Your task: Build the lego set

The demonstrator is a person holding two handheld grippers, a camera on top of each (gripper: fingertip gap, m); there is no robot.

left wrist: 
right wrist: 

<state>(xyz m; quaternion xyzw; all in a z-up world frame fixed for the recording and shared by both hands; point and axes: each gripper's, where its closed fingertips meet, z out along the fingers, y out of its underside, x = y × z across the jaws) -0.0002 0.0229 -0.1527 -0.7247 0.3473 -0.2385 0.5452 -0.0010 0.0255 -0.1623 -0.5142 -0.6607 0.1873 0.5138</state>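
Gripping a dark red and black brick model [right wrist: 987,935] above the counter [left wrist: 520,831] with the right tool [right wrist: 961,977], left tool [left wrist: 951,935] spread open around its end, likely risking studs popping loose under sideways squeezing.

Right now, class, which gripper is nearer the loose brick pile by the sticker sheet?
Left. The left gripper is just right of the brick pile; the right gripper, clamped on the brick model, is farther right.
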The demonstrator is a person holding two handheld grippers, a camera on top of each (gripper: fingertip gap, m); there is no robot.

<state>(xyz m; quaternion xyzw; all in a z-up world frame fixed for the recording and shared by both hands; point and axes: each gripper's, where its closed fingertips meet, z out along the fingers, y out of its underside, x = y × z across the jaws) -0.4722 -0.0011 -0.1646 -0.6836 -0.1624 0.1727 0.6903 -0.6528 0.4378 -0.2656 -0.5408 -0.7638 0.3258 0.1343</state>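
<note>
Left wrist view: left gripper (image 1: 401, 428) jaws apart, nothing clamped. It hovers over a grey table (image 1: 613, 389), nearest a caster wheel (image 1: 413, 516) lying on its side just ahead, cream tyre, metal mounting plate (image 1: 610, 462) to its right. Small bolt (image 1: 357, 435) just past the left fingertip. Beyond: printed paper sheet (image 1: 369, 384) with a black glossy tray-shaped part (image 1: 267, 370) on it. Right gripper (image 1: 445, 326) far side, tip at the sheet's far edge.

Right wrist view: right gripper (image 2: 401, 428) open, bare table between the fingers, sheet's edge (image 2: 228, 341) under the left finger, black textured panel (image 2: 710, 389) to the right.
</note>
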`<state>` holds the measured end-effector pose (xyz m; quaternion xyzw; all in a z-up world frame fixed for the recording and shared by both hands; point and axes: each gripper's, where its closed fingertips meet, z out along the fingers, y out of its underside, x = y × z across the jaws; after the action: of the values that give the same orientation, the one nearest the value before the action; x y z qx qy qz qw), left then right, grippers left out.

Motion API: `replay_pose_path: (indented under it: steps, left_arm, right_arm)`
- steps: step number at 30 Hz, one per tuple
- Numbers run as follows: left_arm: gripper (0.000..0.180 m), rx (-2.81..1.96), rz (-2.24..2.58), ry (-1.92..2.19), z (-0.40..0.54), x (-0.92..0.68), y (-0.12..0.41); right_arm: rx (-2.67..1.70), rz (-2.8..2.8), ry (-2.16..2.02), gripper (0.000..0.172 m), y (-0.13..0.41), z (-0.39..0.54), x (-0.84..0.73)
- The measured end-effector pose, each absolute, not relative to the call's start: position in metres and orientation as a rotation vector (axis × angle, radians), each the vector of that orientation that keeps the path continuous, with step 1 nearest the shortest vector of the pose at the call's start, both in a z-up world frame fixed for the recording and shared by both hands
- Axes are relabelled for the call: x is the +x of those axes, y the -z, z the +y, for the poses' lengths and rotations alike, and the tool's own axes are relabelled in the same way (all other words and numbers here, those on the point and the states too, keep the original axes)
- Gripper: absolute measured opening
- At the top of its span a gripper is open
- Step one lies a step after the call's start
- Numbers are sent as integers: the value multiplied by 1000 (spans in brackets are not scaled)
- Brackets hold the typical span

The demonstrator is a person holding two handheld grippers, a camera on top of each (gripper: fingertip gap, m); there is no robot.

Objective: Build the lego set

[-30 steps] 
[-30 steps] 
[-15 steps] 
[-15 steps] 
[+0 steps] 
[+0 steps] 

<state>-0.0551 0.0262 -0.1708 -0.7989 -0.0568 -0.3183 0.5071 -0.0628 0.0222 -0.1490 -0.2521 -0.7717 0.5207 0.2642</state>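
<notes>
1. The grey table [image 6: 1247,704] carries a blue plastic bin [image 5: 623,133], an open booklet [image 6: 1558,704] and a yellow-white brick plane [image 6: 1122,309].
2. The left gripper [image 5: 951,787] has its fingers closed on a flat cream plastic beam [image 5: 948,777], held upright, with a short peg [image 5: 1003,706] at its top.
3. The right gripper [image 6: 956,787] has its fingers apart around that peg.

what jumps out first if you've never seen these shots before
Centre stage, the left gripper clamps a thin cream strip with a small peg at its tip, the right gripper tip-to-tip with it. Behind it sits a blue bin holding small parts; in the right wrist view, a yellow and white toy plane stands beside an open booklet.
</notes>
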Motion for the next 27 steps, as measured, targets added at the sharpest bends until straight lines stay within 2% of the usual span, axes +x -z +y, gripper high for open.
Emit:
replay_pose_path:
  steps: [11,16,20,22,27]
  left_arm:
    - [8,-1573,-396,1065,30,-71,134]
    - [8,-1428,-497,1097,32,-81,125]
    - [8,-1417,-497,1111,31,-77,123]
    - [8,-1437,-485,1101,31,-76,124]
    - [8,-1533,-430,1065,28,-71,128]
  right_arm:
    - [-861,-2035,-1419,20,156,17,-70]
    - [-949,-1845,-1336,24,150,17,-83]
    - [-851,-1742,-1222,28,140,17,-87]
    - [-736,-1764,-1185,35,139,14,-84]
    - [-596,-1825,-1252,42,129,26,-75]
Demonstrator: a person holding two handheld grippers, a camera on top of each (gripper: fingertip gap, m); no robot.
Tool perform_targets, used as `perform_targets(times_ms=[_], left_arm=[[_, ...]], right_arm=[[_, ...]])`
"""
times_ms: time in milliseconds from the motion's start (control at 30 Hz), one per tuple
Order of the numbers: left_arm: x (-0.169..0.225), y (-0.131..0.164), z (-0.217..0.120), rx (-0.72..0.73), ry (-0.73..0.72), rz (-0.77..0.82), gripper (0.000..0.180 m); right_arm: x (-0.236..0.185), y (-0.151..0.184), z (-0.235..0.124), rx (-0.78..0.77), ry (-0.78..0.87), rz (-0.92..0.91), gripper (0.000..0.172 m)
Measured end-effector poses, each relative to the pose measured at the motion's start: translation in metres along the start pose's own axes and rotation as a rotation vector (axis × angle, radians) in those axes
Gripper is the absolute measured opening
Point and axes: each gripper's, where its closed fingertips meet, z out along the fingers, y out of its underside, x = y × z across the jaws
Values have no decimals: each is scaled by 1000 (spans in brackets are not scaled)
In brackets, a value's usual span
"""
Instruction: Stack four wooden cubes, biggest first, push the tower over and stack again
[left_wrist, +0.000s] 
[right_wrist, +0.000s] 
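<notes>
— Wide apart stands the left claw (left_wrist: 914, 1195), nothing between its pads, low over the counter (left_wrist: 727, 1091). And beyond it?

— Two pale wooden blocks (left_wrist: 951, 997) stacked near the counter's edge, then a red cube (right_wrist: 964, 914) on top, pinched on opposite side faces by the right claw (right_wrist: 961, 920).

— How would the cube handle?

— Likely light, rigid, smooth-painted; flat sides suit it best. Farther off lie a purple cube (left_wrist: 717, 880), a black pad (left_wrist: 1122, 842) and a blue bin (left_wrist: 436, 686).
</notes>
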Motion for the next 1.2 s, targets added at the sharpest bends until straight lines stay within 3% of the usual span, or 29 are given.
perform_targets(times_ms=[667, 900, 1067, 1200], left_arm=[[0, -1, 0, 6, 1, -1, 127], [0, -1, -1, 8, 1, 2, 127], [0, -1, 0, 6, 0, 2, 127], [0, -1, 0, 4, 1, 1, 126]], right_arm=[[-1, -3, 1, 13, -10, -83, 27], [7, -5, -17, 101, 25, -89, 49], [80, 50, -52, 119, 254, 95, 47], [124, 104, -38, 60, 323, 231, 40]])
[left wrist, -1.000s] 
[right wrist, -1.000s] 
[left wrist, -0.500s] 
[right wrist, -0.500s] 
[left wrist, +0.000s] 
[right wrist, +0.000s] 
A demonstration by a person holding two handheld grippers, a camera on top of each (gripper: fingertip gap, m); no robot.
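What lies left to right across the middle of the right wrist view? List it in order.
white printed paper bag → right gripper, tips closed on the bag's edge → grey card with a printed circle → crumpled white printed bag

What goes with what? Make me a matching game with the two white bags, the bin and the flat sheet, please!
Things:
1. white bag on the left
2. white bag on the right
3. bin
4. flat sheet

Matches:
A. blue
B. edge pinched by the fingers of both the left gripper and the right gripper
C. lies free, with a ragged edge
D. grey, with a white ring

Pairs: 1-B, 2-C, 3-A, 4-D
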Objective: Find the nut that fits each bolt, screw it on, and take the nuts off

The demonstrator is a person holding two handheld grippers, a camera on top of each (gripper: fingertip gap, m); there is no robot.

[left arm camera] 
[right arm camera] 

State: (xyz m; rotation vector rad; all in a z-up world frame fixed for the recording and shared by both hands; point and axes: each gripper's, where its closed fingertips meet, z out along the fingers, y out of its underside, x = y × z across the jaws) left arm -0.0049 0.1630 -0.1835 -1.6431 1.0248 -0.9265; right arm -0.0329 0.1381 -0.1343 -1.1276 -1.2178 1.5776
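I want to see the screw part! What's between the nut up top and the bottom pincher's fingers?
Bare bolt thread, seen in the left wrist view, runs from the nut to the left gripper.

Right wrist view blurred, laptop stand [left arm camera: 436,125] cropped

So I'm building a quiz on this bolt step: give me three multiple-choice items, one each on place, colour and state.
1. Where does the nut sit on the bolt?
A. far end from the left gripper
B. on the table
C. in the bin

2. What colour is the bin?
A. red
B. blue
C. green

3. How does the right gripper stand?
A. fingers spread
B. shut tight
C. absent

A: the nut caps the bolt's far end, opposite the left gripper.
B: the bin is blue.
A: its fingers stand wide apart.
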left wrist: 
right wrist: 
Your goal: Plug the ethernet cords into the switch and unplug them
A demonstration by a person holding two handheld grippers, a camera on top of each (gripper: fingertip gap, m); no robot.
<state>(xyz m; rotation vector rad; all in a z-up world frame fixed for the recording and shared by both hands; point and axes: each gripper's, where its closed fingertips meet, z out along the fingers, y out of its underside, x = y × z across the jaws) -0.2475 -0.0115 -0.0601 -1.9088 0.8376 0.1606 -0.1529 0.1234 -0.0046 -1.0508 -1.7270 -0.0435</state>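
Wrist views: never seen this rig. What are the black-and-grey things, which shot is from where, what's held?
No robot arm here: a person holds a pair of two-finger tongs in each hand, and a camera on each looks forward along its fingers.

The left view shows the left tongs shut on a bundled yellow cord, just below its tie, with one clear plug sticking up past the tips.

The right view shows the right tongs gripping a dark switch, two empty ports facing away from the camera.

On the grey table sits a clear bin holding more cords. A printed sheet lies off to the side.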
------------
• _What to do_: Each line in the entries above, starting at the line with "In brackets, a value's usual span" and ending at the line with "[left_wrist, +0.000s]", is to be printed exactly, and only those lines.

• _Written answer_:
In brackets, a value's usual span
"""
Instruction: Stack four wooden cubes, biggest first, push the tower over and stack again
[left_wrist, +0.000s] 

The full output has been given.